Waste is turned into a green living environment! This could be compost! Out of noir! However, many gardeners do not grow it or use it in their garden, at least not until it is fully ripe! In fact, we can use this or noir anytime!
Use Compost Every Time, Yes, But…
Provided you don’t bury it (bury compost is nonsense, a pure invention of Man. in Nature, this does not exist!). Buried and deprived of air, decomposing waste creates disturbances in plants: accumulation of toxic substances, presence of midges, white worms, cutworms, wireworms (wireworms) and greater susceptibility to cryptogamous diseases and aphids…
Composting As Rotten Leaves
When the compost is in the formation stage, it is therefore mainly used on the surface, as mulch for crops. Spread it in small amounts at the base of gourmet plants such as squash, pumpkins, melons, chayote, tomatoes or aubergines and run a fingernail to mix it into the first 5cm of the soil: you will quickly measure its effects. With watering or rain, the earthworms will do their job by releasing nutrients that will be drawn directly from the plants. They will take root better, be more productive, of course!
Compost Mixed With Soil
As the compost matures, it becomes more refined. Its coarser elements disappear, its texture becomes airy and lumpy. It is perfectly ripe when a sweet underbrush aroma emerges.It can therefore be mixed with the earth, or with a good potting soil and come into contact with the roots. After passing through a sieve to refine it further, you can even use compost as a seedling medium (see below).
Composting To Lighten The Soil
Last but not least, compost is an excellent amendment (perhaps the best?): it lightens, by repetition and patience, the heaviest and most clayey soils.
When Is the Best Time to Compost Your Vegetable Garden?
The best time to spread compost in the vegetable garden is in late autumn (November, December) before the ground freezes. Summer crops and harvests are over, so a large number of plots are left bare, which should definitely be avoided!
To protect the soil from bad weather, if you do not sow green manure, bring fertilizer, 3kg/m² is enough. Incorporate it into the soil with a simple scraping. If the coprochoma is not completely ripe, that’s okay! It will complete decomposition in the soil during the bad season.
Spreading Compost Is Not Enough!
It even does half the work! Back, it is especially necessary to cover the plot with a mulch of dead leaves (available in quantity at this time) and/or plant residues from the garden (clippings, ferns). Why ? Well, to protect from the cold and bad weather all the little craftsmen of the earth (earthworms, microbial fauna) who will do the rest of the work better than anyone else: that is, to prepare a flexible and fertile soil for spring plantings, all without digging the attempt!

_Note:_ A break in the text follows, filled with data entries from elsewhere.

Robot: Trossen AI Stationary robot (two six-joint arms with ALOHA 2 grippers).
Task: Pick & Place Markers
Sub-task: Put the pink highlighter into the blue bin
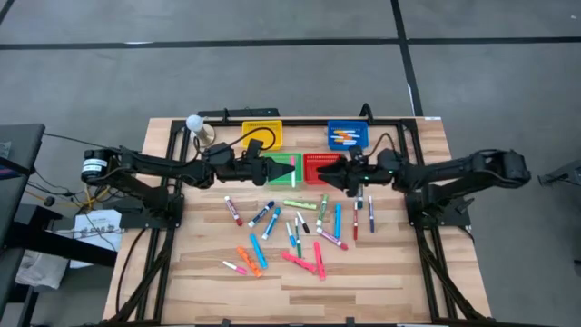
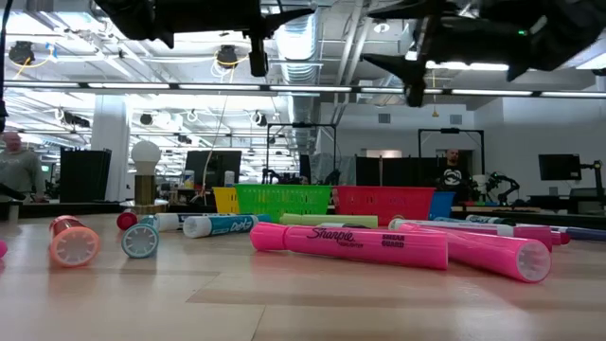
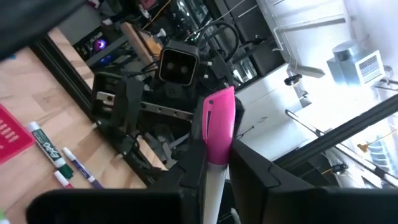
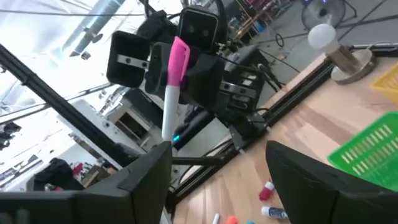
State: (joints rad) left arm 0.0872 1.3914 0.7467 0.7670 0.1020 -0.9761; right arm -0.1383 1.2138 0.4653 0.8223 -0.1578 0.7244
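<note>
The left claw [image 1: 292, 169] is pinched on a pink-capped marker [image 3: 217, 134], cap end pointing toward the right arm, high over the green basket [image 1: 283, 167]; the right claw [image 1: 320, 173] faces it over the red basket [image 1: 320, 165] with its fingers [image 4: 146, 177] spread wide and nothing between them. In the right wrist view the marker stands clear in the gap ahead of those fingers, not touching either, so this reads as a hand-over with the pen resting wholly in the left claw's grip (which way it passes cannot be told). The other markers [image 1: 290, 232] lie loose on the bench [image 1: 381, 272] at about six o'clock from the claws, well apart from them. At twelve o'clock sit a yellow basket [image 1: 262, 134] and a blue basket [image 1: 348, 134], the blue one with a few pens inside. Room is tight between the two claws, where they nearly meet tip to tip; at six o'clock the air over the scatter is open, and the bench edge at six o'clock is bare board. A lamp bulb [image 1: 194, 123] stands near the ten o'clock corner, out of the way.
</note>
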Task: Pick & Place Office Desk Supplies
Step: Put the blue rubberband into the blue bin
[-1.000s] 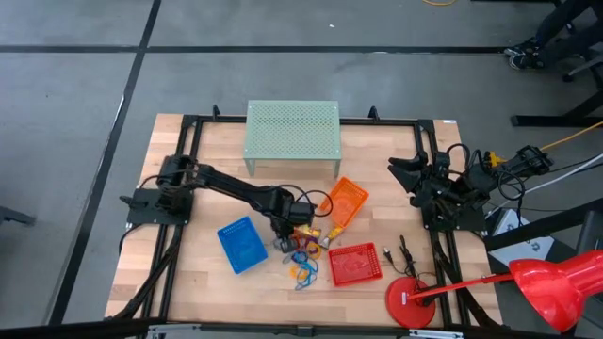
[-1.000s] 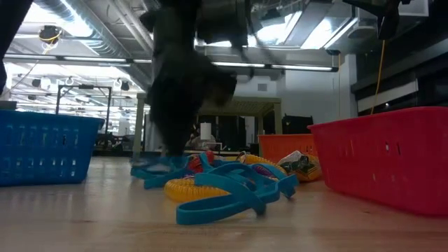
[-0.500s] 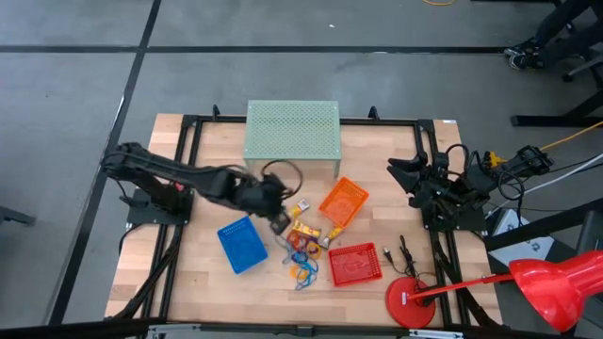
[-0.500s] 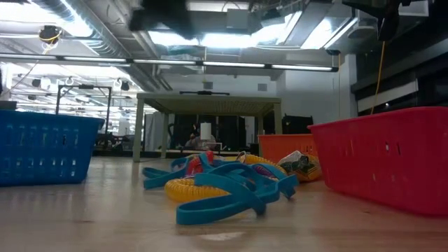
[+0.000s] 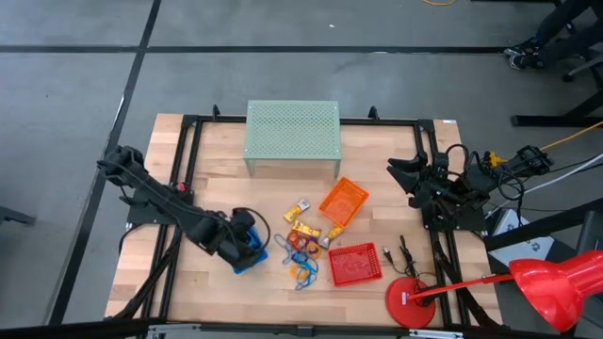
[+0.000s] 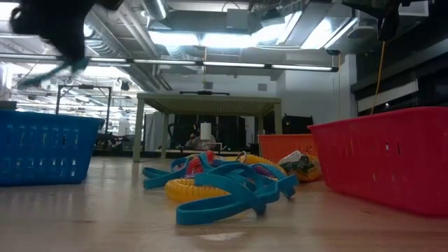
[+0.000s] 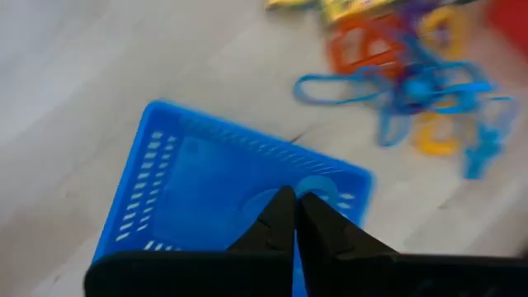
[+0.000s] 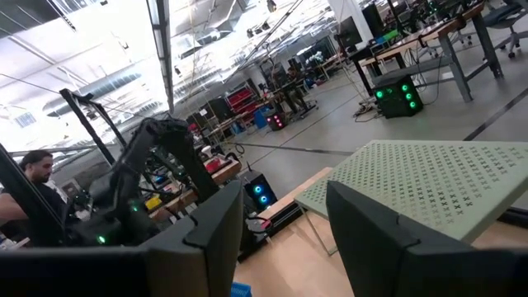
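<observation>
Left gripper (image 5: 247, 237) now over blue basket (image 5: 252, 256), jaws shut

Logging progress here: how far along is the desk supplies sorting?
Done: nothing obvious; the blue basket looks empty. In hand: the left gripper, shut on a blue loop, hovers over it. Left: the pile of loops and yellow pieces on the table. The right gripper waits, open.

Landmark: loose supplies pile (image 5: 303, 247), mid-table.
Left of pile: basket (image 5: 242, 245), left gripper (image 5: 241, 240) above it.
Right of pile: second basket (image 5: 355, 264).
Behind pile: perforated stand (image 5: 292, 132).
</observation>
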### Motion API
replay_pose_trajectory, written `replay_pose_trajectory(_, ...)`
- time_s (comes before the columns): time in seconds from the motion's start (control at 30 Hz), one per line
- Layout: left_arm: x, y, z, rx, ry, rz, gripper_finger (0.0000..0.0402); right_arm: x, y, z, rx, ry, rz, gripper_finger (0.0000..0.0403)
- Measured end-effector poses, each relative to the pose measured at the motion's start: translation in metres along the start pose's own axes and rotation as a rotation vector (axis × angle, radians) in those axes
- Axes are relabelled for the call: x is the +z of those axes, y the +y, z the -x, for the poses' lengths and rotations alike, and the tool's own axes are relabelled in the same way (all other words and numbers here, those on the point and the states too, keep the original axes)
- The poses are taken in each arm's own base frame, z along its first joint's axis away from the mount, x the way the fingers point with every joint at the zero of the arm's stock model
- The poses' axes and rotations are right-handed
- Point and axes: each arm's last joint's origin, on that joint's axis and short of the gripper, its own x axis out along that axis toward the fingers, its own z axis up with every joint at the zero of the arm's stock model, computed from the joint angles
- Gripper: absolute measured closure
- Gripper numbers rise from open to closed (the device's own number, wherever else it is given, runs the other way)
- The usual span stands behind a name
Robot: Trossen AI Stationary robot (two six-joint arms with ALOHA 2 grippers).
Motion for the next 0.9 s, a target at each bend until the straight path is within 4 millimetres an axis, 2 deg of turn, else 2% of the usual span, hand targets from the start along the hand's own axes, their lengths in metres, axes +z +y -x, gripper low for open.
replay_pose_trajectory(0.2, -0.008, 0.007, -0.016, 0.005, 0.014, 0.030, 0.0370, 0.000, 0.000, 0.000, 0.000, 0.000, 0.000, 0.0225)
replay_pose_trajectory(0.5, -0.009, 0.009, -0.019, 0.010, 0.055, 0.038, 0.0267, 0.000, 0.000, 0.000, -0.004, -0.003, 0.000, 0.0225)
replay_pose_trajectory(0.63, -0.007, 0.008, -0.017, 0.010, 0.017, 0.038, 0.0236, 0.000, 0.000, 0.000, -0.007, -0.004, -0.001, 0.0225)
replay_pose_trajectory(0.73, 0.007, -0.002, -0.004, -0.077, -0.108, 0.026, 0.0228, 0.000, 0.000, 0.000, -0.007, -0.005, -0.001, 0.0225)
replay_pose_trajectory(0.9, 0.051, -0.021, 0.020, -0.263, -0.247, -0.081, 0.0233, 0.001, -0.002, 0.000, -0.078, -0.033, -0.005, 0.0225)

Can Compost Be Used With All Vegetables?
Yes and no. Some vegetable plants don’t need it! More specifically, they hate rich soils that contain too much of them. This applies to all bulbs (garlic, onion, shallot). So it’s best to anticipate their location and avoid making the slightest addition of compost so you don’t see them sprouting or rotting in place!
In contrast, other cultures need generous amounts of compost : Cucurbitaceae, for example, grow and fruit (much) better when established directly in an old compost pile, Solanaceae (tomatoes, eggplants, peppers/bell peppers) also develop a more robust root system in the presence compost and are less prone to disease! Even peas grow faster when given small amounts of precious black gold.

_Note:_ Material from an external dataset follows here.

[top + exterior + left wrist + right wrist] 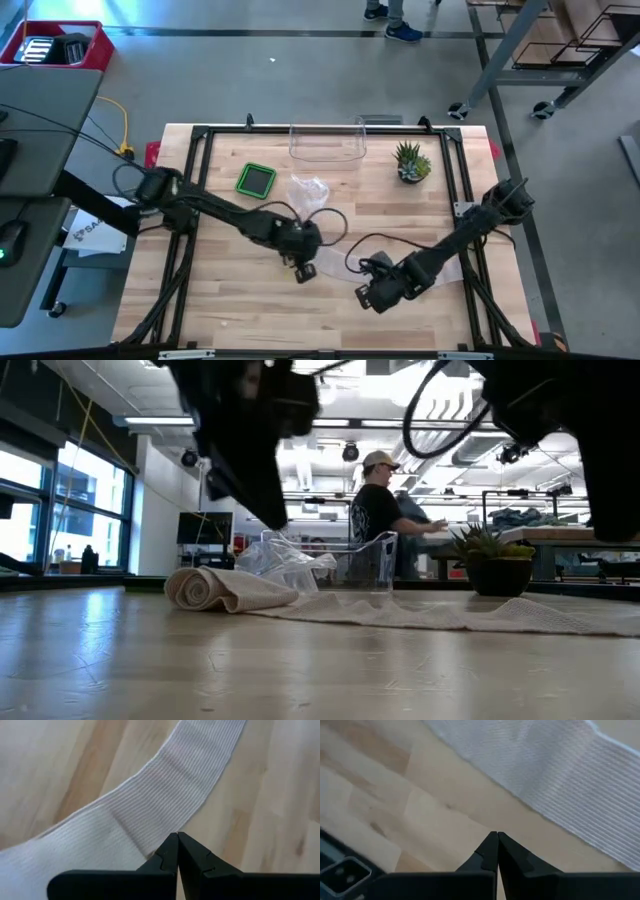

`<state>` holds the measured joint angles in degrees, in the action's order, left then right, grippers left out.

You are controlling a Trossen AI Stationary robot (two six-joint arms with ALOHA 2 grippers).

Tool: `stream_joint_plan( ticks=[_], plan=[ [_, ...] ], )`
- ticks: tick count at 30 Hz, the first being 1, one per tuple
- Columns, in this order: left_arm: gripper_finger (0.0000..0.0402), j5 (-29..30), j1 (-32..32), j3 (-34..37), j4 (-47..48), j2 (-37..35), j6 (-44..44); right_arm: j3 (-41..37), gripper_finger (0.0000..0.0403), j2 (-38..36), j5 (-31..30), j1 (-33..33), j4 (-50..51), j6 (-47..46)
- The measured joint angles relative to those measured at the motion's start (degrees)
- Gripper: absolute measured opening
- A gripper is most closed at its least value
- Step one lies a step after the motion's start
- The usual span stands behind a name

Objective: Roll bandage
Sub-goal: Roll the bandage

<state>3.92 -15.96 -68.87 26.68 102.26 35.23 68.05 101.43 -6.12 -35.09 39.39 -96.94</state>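
The wooden table (240, 300) carries a clear plastic bin (327, 145) at its far edge, with a small potted plant (411, 163) beside it and a green square pad (256, 179) on the other side. The white bandage (420, 613) lies stretched flat across the table's middle, one end wound into a roll (205, 589) near crumpled clear plastic (285, 563). The left claw (177, 842) is pinched tight with its tips at the bandage's edge, holding nothing, while the right claw (497, 841) is likewise closed over bare wood just beside the strip.
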Motion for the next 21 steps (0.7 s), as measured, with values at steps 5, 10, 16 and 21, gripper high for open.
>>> stream_joint_plan(
  ticks=[5, 10, 16, 21],
  plan=[
    [0.0000, -0.2, 0.5, -4.4, 3.7, 5.0, -4.4, -0.2, 0.0000, 0.0, -1.0, 1.0, 2.4, -3.2],
    [0.0000, 2.6, 1.9, -4.4, 11.2, 4.9, -5.3, -6.8, 0.0000, -1.9, 0.2, 2.6, -3.8, -3.9],
    [0.0000, 3.6, 3.2, -4.4, 15.1, 3.9, -10.3, -12.2, 0.0000, -5.0, 0.4, 0.6, -8.5, -8.2],
    [0.0000, 4.9, 3.4, -4.4, 15.1, 3.8, -11.6, -12.3, 0.0000, -7.7, -0.7, -1.5, -2.2, -9.6]
  ],
)
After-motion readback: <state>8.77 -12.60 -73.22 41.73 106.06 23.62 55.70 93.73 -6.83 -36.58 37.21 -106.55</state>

And In The Ornamental Garden: How To Use Compost?
In the decorative garden, you can use compost in all seasons. However, 3 main uses stand out:
Mix Compost Into The Soil Immediately After Planting
Use it when planting roses or shrubs, on hills or bare roots, or when dividing perennials, except for bulbous plants and land plants, such as lavender for example. Mix a good amount of compost with the original soil to lighten and enrich it. Fill the hole with this preparation: the plants will recover better.
Bring Compost to Maintenance
At the end of winter, put a shovelful of very mature compost into the foothills of spring or summer flowering perennials and shrubs, before they start again! Scrape the soil to the surface to incorporate! You can also contribute perennials or annuals established in a planter or in a pot with ivy geraniums (pelargonias) kept from one year to the next. They will benefit from this little push and it will restore an acceptable level of substrate in the container.
Compost For Seedlings
Finally, have you noticed how seeds of all kinds (especially tomatoes or zucchini) always sprout very well on their own in an old compost pile? So why not take advantage of compost’s effects on seed emergence? Pass perfectly ripe compost through a fine sieve. Mix the resulting residues with seed compost, also very fine, in equal parts or in a ratio of ¾ compost-1/4 compost. Fill boxes, cups or cells with this mixture and sow your annual seeds (marigolds, cosmos, lavatera, naturtiums, cleomes etc.) or vegetables (tomatoes, courgettes, courgettes or aubergines). The resulting plants will be stronger, better rooted, before being transplanted into the ground!